→ Your objective: Where a line holds the word "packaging", copy that line from the data below.

→ Supplied information:
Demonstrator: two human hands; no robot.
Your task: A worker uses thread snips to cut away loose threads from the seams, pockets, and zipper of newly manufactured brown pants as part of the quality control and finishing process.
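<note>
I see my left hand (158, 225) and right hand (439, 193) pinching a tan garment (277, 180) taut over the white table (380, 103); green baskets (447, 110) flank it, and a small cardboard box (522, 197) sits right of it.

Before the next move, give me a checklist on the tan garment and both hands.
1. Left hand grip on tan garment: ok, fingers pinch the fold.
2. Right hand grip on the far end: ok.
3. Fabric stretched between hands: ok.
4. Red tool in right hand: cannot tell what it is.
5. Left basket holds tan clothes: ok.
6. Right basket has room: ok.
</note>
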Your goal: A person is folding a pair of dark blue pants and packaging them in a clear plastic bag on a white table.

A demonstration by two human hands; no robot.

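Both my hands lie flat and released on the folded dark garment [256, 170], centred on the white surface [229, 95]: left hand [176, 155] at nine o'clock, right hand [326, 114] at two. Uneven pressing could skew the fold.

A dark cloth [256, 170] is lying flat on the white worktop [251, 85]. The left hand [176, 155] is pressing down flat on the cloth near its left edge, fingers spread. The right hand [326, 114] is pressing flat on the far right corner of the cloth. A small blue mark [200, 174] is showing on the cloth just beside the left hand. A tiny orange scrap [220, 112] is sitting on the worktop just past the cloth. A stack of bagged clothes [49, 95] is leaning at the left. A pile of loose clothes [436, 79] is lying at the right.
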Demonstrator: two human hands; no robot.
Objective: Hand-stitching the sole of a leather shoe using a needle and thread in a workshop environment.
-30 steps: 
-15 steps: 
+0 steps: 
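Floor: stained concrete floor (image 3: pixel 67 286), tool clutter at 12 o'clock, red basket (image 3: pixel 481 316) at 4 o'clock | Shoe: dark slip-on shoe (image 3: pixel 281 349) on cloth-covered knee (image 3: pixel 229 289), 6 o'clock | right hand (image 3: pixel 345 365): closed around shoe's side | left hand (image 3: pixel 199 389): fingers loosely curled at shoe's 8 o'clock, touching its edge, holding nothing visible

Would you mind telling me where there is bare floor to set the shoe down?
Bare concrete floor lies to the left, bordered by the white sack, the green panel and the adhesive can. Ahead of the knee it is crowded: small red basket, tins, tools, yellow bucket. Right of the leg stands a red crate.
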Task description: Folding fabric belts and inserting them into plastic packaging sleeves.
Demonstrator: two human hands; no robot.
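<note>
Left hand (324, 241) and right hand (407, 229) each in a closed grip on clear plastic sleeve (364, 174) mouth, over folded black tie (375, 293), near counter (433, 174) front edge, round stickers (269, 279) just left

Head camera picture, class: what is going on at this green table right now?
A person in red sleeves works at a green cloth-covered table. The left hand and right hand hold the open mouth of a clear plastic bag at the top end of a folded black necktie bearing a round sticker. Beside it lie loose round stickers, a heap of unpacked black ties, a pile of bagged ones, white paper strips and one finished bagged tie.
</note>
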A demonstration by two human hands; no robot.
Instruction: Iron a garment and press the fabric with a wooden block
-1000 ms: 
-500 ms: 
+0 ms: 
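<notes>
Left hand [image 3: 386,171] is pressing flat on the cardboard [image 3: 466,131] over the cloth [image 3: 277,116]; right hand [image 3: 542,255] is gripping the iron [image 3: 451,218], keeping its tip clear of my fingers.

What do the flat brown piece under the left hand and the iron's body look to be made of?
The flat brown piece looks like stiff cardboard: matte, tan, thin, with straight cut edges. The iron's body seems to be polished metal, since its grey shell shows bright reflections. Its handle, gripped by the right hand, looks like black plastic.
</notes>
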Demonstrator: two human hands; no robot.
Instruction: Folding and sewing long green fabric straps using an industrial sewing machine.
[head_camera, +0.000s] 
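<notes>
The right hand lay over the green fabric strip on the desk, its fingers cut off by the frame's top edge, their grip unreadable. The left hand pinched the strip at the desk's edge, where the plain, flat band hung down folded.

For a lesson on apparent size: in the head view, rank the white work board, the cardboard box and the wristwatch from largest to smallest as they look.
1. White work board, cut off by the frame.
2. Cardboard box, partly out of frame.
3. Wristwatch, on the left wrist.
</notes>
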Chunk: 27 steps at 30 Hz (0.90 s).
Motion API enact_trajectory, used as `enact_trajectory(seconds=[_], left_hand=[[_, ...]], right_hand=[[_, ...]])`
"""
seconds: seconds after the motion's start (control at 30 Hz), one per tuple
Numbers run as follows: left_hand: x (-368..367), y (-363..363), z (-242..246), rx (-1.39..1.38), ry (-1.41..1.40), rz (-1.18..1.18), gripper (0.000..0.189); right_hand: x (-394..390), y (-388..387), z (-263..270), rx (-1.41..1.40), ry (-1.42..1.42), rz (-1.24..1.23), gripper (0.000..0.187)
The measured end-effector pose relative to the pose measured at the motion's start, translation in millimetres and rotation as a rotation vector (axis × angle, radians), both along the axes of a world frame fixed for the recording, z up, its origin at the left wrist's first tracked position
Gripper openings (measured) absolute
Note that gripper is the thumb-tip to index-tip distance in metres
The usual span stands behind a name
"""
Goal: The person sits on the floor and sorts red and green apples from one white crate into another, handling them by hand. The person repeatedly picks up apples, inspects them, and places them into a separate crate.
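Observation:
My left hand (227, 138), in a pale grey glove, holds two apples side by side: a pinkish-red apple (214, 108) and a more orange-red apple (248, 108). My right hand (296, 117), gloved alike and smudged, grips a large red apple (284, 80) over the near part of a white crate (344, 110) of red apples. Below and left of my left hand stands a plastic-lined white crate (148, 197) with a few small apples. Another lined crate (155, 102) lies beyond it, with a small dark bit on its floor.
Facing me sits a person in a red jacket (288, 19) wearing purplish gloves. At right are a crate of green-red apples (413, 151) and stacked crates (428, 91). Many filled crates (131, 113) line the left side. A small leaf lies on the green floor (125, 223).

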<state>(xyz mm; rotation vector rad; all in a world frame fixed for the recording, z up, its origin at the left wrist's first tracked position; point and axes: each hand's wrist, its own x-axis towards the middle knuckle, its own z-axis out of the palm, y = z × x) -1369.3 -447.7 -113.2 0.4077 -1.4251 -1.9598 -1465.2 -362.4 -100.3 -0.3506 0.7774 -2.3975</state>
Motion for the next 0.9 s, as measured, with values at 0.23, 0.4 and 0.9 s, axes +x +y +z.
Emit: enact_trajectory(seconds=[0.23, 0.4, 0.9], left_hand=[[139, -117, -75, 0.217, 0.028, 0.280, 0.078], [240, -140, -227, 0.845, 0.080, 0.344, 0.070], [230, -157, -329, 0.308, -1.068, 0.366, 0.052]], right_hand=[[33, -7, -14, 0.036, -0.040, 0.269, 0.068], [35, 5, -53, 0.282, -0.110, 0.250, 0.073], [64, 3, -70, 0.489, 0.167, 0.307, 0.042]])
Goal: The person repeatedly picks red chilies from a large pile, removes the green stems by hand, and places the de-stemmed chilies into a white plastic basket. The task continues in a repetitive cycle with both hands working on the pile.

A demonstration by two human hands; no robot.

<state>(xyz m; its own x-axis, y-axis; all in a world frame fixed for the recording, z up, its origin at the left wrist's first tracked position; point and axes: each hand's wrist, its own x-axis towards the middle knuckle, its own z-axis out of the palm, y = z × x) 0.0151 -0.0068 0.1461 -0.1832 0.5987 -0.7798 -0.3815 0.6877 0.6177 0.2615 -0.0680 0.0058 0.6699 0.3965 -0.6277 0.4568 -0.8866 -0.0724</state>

→ Answer for the task:
Your goal: A person is folding a pair of dark blue pants and packaging them in a clear plastic bag on a white table.
Task description: Folding fabric belts and inserting them into plastic packaging sleeves.

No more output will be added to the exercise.